The psychology behind this approach is simple. We know that for some reason the market stopped there from going higher/lower the previous session, or the session before that. We don’t know the reason, and we don’t need to know it. We only know the fact: the market reversed at that level. We also know that traders and investors have memories, they do remember that the price stopped there before, and the odds are that the market reverses from there again (maybe because the same reason, and maybe not) or at least find some support or resistance at these levels.

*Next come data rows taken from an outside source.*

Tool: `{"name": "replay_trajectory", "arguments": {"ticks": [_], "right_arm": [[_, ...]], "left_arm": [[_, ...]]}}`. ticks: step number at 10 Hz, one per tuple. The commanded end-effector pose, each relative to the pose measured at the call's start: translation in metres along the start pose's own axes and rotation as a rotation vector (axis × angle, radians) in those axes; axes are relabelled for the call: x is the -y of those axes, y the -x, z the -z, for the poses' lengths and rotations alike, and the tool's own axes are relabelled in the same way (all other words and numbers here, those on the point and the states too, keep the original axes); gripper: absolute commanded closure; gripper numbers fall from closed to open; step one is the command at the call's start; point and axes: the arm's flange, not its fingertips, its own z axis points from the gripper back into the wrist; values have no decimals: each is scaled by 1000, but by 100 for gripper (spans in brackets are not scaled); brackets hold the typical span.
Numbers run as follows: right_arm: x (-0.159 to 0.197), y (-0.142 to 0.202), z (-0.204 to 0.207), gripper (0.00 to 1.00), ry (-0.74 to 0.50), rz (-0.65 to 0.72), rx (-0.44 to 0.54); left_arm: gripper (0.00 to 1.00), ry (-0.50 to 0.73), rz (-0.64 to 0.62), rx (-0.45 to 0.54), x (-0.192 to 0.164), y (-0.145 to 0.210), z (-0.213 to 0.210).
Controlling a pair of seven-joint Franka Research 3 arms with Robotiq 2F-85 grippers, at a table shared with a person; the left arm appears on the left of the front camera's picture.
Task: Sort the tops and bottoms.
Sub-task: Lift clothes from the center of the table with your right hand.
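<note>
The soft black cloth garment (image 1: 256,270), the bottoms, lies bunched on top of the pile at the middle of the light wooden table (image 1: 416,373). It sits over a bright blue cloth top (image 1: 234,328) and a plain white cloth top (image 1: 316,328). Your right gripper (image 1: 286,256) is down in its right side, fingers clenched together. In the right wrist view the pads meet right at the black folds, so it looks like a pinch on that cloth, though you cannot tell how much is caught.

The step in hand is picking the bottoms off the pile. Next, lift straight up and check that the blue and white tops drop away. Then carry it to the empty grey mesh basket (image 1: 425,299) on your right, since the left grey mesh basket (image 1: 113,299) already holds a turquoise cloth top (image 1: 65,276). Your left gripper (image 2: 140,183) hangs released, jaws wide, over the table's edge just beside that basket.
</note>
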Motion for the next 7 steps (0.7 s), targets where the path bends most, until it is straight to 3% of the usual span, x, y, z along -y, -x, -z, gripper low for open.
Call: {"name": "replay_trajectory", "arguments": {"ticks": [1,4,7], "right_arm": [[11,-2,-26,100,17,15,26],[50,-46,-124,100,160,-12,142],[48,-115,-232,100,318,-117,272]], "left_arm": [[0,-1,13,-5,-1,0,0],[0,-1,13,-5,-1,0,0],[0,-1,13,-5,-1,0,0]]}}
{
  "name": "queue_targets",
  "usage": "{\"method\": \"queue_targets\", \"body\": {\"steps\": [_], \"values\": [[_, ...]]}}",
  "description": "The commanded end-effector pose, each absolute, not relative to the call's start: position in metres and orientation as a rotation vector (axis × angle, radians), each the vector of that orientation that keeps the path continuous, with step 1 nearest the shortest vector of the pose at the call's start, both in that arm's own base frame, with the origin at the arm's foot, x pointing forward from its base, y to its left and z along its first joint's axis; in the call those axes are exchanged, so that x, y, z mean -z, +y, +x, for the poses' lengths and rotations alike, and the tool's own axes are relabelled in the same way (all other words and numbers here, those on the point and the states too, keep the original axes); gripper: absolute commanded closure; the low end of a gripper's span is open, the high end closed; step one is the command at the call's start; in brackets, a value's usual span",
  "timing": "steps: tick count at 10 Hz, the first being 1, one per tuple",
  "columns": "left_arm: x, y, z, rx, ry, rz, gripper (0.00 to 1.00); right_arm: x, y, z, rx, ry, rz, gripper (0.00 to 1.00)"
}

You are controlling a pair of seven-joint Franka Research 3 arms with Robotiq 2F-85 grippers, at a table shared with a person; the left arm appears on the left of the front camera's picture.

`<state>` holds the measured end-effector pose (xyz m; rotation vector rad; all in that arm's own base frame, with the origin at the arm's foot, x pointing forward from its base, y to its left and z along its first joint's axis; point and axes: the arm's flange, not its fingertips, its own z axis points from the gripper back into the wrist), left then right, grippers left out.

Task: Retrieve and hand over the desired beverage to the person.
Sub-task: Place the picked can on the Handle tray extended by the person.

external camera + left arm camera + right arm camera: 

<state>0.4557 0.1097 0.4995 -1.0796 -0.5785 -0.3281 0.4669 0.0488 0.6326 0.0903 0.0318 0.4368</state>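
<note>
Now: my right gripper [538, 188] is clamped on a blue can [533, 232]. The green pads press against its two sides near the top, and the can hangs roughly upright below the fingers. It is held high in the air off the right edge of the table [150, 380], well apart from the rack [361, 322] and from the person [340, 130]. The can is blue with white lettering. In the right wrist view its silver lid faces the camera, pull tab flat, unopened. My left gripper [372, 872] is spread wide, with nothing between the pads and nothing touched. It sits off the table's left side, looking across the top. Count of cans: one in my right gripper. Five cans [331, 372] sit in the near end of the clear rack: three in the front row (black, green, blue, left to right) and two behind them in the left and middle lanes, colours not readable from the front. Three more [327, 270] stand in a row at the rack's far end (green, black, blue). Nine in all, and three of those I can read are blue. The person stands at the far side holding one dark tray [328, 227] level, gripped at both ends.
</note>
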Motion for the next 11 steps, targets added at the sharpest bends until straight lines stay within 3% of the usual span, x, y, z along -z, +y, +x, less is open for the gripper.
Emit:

What is important about his approach is that support and resistance levels are measured objectively; they aren’t just a level derived from a mathematical formula, the price reversed there before so these levels have a higher probability of being effective.

Our mapping method works on both market conditions, when trending and on sideways conditions. In a trending market, it helps us determine the strength of the trend and trade off important levels. On sideways markets it shows us possible reversal levels.